Crafts and Hobbies in Children’s Books

This year’s conference explores the significance of crafts and hobbies as theme, practice, motif, educational tool and generational bridge.  We will be thinking about the historical shifts in the role and significance of these activities in childhood experience as depicted in a wide range of texts.  We will examine the role of crafting and hobbies in children’s fiction and in picture books; think about the role of books in craft and hobby activities (including the handbooks of the Brownies, Scouts and Woodcraft Folk and the annuals of children’s TV shows such as Blue Peter); and consider the craft dimensions of books as material objects, looking at the use of collage and textile as illustrative components, at paper-cutting and pop-up books, and at books that are themselves craft or hobby objects (model-making books, sticker books).  Discussion will cover the gendering of crafts and hobbies, the definition of a hobby (as distinct from a game or a toy), the vexed boundaries between arts and crafts, and craft as domestic or artisanal.

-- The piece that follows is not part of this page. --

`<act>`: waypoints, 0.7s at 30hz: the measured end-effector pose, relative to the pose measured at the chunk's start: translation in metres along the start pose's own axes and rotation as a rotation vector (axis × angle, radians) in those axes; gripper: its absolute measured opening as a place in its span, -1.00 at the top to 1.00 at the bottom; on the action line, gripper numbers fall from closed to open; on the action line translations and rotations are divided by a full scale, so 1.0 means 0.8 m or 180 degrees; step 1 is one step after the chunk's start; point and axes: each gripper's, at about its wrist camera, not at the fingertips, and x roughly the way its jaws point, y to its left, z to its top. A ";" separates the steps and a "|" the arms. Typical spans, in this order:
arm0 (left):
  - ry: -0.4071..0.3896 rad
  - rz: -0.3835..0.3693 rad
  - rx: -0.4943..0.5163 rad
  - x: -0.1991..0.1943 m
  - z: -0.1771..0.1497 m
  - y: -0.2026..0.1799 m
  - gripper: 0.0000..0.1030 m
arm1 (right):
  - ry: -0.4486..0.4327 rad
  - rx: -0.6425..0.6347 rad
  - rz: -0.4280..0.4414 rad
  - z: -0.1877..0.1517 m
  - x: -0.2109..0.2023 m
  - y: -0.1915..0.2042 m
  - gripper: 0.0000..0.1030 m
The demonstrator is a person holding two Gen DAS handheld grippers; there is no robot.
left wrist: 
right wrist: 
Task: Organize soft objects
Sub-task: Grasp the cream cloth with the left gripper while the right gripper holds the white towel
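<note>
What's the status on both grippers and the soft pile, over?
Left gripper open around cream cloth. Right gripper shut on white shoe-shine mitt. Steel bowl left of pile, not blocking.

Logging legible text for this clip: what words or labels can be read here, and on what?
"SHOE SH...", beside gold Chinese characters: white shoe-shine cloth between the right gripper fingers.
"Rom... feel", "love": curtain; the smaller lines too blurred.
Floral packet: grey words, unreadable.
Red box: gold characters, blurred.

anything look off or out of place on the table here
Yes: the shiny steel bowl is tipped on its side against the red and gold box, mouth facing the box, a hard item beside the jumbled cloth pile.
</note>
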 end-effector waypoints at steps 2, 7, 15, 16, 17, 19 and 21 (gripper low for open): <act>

Materials from the archives of the constituent colleges of the University of Roehampton will be on show, including weaving samples and patterns used in early Froebelian education and embroidery samplers from the Whitelands archive.  The conference will include keynote presentations by well-known illustrators and craft practitioners, academics, and key figures in the children’s literature world.  We will hear from Dr Jane Carroll of Trinity College, Dublin, an international specialist in the relationship between craft and children’s literature.  As this year’s conference marks 25 years of the partnership between IBBY UK and the NCRCL and we are delighted that Professor Kim Reynolds, a long-time friend of both organisations, will be joining us for the celebration.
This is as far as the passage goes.